What you need to do — Wherever a picture appears in the listing below, leave it out and reproduce the rest exactly.

☆ ☆ ☆ ☆ ☆ ☆ ☆

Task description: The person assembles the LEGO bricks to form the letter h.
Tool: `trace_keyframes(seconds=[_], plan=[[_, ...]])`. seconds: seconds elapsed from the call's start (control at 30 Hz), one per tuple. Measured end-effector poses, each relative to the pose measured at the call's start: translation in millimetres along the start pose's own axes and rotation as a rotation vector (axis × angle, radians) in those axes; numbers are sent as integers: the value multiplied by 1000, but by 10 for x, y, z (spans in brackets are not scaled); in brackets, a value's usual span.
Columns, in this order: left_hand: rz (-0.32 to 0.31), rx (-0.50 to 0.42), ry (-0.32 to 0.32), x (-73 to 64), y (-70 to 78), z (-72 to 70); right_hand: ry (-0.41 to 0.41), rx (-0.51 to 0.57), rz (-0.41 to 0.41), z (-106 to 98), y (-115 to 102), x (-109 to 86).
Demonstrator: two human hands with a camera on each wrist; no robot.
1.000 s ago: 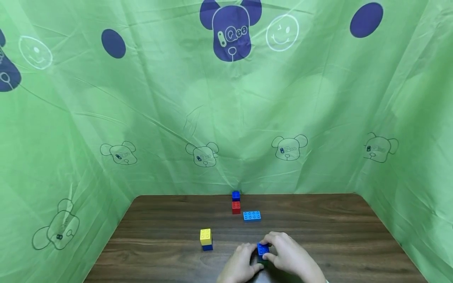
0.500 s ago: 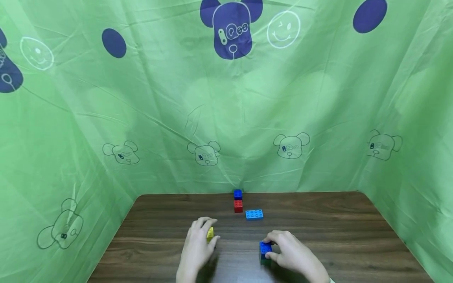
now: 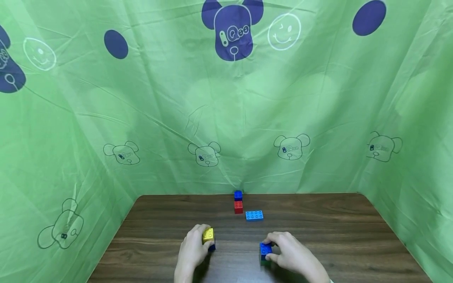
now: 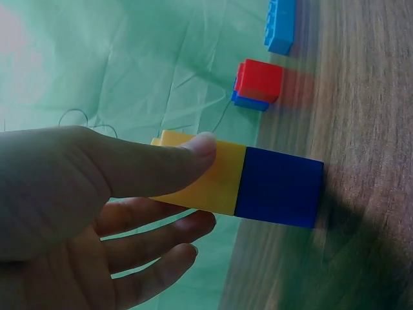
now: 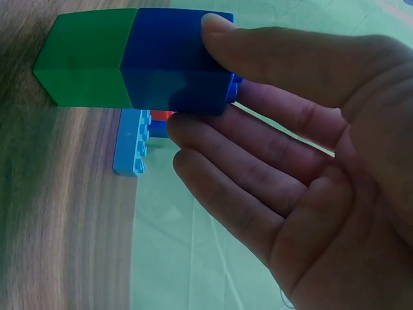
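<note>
Your left hand [image 3: 192,249]: thumb and fingers narrowed on 1 yellow block [image 3: 209,235], seated on 1 navy block [image 4: 279,187] below your fingertips. Your right hand [image 3: 291,253]: thumb and fingers pinching 1 blue block [image 5: 177,61], atop 1 green block [image 5: 87,61] below them. Beyond both hands' fingers, on the wooden table [image 3: 152,220]: 1 light-blue brick [image 3: 254,215]; near it, 1 red block [image 3: 238,207], 1 blue piece [image 3: 238,195] behind.

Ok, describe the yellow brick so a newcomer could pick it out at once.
On the wooden table, find the person's left hand. It grips a two-brick stack: the yellow brick on top, a dark blue brick below. The stack in the right hand is blue over green; only this brick is yellow.
</note>
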State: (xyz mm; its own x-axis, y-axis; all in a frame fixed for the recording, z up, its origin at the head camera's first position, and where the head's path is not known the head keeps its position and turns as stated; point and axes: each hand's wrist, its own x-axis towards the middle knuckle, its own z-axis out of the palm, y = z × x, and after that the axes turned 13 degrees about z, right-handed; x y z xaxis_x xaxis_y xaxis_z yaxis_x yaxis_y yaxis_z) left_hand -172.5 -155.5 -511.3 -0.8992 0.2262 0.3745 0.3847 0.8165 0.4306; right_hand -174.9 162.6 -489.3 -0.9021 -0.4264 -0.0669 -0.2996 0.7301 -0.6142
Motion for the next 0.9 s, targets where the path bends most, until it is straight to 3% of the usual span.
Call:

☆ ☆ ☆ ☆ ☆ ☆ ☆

Solution to the problem —
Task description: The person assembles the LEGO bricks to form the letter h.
Tool: `trace_keyframes(seconds=[_], plan=[[_, ...]])`. seconds: seconds elapsed from the call's start (control at 30 Hz), one per tuple. Measured end-effector poses, each relative to the pose measured at the call's start: translation in millimetres along the start pose's own axes and rotation as a rotation vector (axis × angle, radians) in those axes; numbers are sent as integers: the value multiplied by 1000, but by 10 for x, y, z (spans in brackets are not scaled); in brackets, a value's usual span.
Columns, in this order: left_hand: rz (-0.32 to 0.31), rx (-0.50 to 0.42), ry (-0.32 to 0.32), x (-73 to 64), y (-70 to 78), z (-72 to 70); right_hand: ry (-0.41 to 0.41), rx (-0.51 to 0.57), rz (-0.41 to 0.41), z (-106 to 98), y (-115 to 102), x (-109 to 86).
Demonstrator: two human hands with a camera on each wrist; no robot.
1.000 s ago: 
0.500 s ago: 
now: 
now: 
now: 
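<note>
Your left hand [image 3: 192,249]: thumb and fingers narrowed on 1 yellow block [image 3: 209,235], seated on 1 navy block [image 4: 279,187] below your fingertips. Your right hand [image 3: 291,253]: thumb and fingers pinching 1 blue block [image 5: 177,61], atop 1 green block [image 5: 87,61] below them. Beyond both hands' fingers, on the wooden table [image 3: 152,220]: 1 light-blue brick [image 3: 254,215]; near it, 1 red block [image 3: 238,207], 1 blue piece [image 3: 238,195] behind.

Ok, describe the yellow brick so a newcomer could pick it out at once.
On the wooden table, find the person's left hand. It grips a two-brick stack: the yellow brick on top, a dark blue brick below. The stack in the right hand is blue over green; only this brick is yellow.
</note>
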State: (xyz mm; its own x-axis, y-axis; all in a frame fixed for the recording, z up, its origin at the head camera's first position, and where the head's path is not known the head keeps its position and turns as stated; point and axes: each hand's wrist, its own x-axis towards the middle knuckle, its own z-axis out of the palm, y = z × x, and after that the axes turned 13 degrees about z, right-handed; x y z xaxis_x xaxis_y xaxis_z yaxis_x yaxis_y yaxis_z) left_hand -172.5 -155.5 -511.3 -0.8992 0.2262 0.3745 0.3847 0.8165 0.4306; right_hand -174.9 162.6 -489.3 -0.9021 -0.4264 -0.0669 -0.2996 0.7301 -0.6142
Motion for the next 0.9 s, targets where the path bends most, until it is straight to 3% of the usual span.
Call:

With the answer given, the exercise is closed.